### PROBLEM TO SOLVE
Look in the material below for the line holding "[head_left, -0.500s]". Set it down exactly, with each later line up to and including the line holding "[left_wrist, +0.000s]".

### INFORMATION SUPPLIED
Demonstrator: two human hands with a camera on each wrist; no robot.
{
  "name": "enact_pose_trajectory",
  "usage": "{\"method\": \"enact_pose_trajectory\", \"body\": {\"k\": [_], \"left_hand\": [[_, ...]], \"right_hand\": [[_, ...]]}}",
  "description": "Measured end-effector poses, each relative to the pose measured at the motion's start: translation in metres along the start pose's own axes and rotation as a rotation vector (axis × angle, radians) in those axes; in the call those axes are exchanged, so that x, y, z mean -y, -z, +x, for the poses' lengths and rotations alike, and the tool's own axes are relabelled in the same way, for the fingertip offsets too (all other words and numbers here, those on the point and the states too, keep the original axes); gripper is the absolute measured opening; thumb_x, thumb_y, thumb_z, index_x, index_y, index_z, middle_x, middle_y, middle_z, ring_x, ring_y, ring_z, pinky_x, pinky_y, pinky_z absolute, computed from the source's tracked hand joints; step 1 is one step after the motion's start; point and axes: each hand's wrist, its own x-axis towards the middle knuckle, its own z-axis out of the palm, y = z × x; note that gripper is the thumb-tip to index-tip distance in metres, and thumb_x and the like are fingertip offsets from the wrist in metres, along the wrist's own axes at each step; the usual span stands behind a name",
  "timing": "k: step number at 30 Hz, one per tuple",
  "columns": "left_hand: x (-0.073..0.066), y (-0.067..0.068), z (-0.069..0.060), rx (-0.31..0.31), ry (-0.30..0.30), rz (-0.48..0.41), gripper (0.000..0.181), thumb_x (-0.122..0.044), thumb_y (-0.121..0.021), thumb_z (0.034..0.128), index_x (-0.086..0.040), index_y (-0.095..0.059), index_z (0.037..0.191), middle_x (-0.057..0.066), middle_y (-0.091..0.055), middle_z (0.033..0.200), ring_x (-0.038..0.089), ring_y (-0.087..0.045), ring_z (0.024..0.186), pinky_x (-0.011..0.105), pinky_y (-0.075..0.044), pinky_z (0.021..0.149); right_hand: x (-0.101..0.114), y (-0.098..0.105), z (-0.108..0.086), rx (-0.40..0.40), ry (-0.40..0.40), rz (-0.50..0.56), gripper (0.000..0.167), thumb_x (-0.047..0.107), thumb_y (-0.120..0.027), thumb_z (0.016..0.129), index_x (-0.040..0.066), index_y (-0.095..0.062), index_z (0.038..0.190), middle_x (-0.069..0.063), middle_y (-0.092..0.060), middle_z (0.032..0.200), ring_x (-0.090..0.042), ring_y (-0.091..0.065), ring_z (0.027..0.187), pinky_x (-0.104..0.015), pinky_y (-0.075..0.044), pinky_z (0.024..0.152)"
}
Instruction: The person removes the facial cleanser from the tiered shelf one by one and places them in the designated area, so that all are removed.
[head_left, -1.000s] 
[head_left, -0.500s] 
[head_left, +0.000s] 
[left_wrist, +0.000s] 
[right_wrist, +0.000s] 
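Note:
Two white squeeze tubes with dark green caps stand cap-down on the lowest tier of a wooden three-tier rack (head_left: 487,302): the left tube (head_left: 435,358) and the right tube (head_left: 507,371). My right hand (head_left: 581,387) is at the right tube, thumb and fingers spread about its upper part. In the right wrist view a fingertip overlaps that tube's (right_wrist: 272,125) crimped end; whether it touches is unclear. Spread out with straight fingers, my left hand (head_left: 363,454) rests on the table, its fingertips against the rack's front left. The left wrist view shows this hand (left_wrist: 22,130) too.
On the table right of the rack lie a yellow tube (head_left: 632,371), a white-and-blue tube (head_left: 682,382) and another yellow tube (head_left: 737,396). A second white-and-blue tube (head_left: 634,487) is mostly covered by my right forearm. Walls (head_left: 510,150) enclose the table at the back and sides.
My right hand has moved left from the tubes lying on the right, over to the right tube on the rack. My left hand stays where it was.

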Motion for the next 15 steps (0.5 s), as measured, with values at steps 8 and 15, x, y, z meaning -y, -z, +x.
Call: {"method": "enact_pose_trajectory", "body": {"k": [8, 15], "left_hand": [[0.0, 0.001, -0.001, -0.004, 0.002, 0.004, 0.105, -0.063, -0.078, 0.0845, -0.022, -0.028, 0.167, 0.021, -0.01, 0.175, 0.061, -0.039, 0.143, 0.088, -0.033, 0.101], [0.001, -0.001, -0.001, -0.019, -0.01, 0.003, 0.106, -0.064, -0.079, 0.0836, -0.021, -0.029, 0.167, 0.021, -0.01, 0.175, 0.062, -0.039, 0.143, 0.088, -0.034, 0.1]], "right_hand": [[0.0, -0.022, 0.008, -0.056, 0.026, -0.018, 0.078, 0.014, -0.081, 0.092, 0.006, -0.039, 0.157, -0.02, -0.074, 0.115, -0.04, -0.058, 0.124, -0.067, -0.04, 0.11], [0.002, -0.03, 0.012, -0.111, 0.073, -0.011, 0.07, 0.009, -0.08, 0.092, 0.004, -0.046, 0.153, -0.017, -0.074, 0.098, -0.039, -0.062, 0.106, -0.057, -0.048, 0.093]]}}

### SOLUTION FOR THIS EXERCISE
[head_left, -0.500s] 
[head_left, +0.000s] 
[left_wrist, +0.000s] 

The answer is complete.